## DATA SEGMENT

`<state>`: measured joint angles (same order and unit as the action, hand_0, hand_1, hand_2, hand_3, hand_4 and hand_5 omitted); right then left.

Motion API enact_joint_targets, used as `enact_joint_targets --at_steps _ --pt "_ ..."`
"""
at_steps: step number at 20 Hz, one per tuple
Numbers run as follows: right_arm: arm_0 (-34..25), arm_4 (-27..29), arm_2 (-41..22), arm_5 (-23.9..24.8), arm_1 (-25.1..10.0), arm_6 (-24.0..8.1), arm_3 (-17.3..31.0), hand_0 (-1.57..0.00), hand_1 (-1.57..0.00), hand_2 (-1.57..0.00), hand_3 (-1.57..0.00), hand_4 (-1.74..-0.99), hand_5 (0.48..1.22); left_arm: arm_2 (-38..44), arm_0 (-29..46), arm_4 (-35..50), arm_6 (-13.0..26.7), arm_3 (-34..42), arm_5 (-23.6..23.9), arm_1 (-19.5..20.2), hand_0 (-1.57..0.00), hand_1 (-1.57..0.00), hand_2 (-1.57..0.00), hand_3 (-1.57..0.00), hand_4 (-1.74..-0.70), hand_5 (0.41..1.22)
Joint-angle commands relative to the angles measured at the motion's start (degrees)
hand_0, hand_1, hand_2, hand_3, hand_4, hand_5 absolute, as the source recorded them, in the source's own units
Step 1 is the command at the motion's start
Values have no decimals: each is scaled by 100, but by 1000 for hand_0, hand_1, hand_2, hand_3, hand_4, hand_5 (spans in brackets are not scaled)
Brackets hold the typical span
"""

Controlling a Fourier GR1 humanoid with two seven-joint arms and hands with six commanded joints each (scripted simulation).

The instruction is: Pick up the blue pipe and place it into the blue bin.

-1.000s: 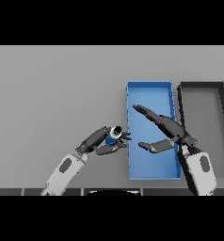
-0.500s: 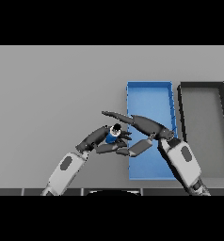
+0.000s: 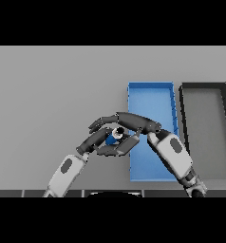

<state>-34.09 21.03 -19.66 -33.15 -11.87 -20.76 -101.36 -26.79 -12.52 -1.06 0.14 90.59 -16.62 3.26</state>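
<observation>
pipe [image 3: 114,137] mid-frame, just left of bin [image 3: 150,97], not in yet | left hand [image 3: 97,141] curled round it | right hand [image 3: 134,124] reaching over, can't tell its grip | I reckon handoff then drop remain

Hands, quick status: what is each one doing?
Left hand: curled round the blue pipe.
Right hand: open, fingers over the pipe.

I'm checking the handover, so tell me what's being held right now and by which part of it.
The blue pipe sits between both hands, left of the blue bin. The left hand cups its body from below; the right hand closes over its top. The exact contact cannot be told.
</observation>
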Motion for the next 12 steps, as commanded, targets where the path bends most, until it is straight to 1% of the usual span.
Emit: enact_joint_targets --at_steps 1,2,3,4,5,6,7,8,9,11,12 --pt "-16 -44 -19 -19 53 47 64 -702 -703 -745 -604 -1406 500 -43 11 -51 77 63 18 -23 -1571 -1571 -1571 -1571 -1595 1221" --pt "-17 -34 -19 -22 88 95 79 -876 -877 -910 -762 -1467 518 1 -2 -97 90 46 33 13 -1571 -1571 -1571 -1571 -1622 1221" --pt "-90 58 -8 26 133 26 87 -1015 -1015 -1042 -872 -1514 550 30 -34 -101 143 42 53 -16 -1571 -1571 -1571 -1571 -1645 1221" --pt "-94 141 -27 45 172 -54 106 -1126 -1127 -1148 -953 -1551 596 45 -65 -58 103 -3 34 -90 -1571 -1571 -1571 -1511 -1662 1221" --pt "-26 206 -74 66 234 -82 92 -1215 -1215 -1233 -1021 -1581 650 51 -11 12 -33 -53 23 -197 -1571 -1571 -1571 -1523 -1677 1221" --pt "78 226 -96 74 249 42 60 -1286 -1287 -1300 -1102 -1606 765 108 16 144 -62 14 -30 -219 -1571 -1571 -1571 -1532 -1690 1221" --pt "122 191 -164 88 274 93 18 -1343 -1343 -1354 -1186 -1628 856 80 56 165 -110 60 -90 -236 -1571 -1571 -1571 -1502 -1699 1221" --pt "49 197 -115 73 220 87 57 -1389 -1389 -1398 -1250 -1648 929 105 27 166 -79 48 -92 -259 -1571 -1571 -1571 -1490 -1707 1221" --pt "85 113 -152 91 222 163 48 -1425 -1425 -1432 -1304 -1665 987 109 65 175 -77 63 -138 -256 -1571 -1571 -1571 -1464 -1713 1221" --pt "107 -67 -233 83 237 392 41 -1478 -1478 -1482 -1400 -1692 1071 164 22 100 -16 56 -173 -253 -1571 -1571 -1571 -1437 -1722 1221" --pt "101 -23 -231 97 226 381 -2 -1496 -1496 -1500 -1434 -1702 1101 156 32 94 9 103 -184 -285 -1571 -1571 -1571 -1437 -1725 1221"
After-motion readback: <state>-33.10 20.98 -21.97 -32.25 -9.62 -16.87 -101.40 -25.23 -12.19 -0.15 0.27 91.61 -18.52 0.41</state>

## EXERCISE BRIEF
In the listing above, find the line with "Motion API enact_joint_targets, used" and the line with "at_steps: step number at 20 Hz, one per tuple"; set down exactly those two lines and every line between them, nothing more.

## PROBLEM SOLUTION
Motion API enact_joint_targets, used as `enact_joint_targets --at_steps _ --pt "_ ..."`
"""
at_steps: step number at 20 Hz, one per tuple

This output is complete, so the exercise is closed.